> **TASK STATEMENT**: Going through the records that follow, please count the lines with "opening" in them and give only the count.

(Stored entries)
= = = = = = =

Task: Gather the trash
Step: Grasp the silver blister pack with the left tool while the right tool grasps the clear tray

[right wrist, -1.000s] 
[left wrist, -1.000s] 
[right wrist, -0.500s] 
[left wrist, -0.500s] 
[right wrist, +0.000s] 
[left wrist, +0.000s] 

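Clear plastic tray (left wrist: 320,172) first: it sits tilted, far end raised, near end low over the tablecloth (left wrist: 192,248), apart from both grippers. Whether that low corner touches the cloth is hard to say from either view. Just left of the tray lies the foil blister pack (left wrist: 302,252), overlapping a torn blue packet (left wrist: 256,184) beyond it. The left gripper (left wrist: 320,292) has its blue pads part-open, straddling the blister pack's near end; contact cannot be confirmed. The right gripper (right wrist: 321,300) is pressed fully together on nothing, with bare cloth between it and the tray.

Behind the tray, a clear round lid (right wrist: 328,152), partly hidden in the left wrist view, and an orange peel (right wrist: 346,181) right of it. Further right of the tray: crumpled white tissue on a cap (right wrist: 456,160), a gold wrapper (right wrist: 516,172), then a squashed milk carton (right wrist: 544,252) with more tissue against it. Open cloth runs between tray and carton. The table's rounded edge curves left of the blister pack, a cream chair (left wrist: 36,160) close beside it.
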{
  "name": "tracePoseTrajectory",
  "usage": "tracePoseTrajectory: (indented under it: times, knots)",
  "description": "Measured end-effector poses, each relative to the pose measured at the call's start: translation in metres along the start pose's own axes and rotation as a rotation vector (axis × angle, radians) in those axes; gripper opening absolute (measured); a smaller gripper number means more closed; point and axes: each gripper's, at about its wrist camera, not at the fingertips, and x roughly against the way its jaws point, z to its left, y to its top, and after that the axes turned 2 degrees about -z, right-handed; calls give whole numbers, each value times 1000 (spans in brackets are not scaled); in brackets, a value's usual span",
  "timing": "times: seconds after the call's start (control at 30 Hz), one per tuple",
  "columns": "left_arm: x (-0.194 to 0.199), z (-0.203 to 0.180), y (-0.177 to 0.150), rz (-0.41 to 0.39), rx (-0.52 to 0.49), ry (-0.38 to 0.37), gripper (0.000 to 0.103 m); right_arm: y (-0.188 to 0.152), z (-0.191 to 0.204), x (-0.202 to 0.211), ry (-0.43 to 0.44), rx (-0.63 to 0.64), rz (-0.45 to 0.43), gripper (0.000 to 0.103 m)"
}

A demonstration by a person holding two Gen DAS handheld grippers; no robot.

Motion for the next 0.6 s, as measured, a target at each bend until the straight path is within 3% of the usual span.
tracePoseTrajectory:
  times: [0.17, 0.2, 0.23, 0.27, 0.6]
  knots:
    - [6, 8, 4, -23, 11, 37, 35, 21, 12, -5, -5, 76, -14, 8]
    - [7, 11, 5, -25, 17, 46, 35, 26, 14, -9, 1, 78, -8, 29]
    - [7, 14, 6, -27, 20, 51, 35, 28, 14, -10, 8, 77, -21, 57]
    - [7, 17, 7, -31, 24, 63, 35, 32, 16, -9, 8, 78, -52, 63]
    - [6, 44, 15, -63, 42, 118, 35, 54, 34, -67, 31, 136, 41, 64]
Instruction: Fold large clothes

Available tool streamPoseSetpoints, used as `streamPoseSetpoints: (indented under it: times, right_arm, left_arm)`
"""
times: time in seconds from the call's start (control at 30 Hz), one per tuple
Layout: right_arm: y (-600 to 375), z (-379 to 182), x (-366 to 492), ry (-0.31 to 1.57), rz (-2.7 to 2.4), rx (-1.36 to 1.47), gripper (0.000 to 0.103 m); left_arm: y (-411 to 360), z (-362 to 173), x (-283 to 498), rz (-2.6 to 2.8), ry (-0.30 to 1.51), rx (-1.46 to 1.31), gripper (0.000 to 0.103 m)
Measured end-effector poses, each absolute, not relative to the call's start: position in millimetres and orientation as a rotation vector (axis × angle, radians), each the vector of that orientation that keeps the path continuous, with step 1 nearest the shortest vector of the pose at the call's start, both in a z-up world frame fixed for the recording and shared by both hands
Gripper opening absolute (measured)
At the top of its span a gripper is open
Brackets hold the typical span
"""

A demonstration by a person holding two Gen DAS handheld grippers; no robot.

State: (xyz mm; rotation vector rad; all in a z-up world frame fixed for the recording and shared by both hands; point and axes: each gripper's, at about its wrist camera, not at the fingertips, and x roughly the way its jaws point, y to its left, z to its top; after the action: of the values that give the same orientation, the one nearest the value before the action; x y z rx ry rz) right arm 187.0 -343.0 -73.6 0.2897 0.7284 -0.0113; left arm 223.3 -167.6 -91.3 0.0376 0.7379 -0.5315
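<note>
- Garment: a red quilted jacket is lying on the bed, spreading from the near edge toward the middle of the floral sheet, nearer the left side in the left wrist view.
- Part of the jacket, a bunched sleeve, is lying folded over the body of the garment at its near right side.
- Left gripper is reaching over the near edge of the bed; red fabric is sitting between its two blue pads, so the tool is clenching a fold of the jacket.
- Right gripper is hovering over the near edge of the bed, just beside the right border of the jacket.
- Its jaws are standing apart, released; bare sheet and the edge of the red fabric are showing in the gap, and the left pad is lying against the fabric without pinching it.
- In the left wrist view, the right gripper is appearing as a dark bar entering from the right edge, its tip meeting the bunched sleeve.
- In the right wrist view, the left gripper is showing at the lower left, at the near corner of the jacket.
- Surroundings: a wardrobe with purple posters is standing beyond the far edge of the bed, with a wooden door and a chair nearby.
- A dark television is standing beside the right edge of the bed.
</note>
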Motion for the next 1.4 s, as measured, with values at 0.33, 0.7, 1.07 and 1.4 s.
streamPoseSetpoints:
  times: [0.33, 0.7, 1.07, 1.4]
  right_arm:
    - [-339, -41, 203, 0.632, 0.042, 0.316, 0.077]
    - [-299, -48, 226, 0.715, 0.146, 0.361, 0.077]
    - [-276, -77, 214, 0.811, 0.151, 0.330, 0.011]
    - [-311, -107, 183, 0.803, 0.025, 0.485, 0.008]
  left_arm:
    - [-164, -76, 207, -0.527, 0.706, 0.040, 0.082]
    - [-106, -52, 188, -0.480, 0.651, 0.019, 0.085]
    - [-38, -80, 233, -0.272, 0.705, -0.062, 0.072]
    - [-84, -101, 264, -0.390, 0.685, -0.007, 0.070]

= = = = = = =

> **OUTPUT FOR THIS TASK**: 2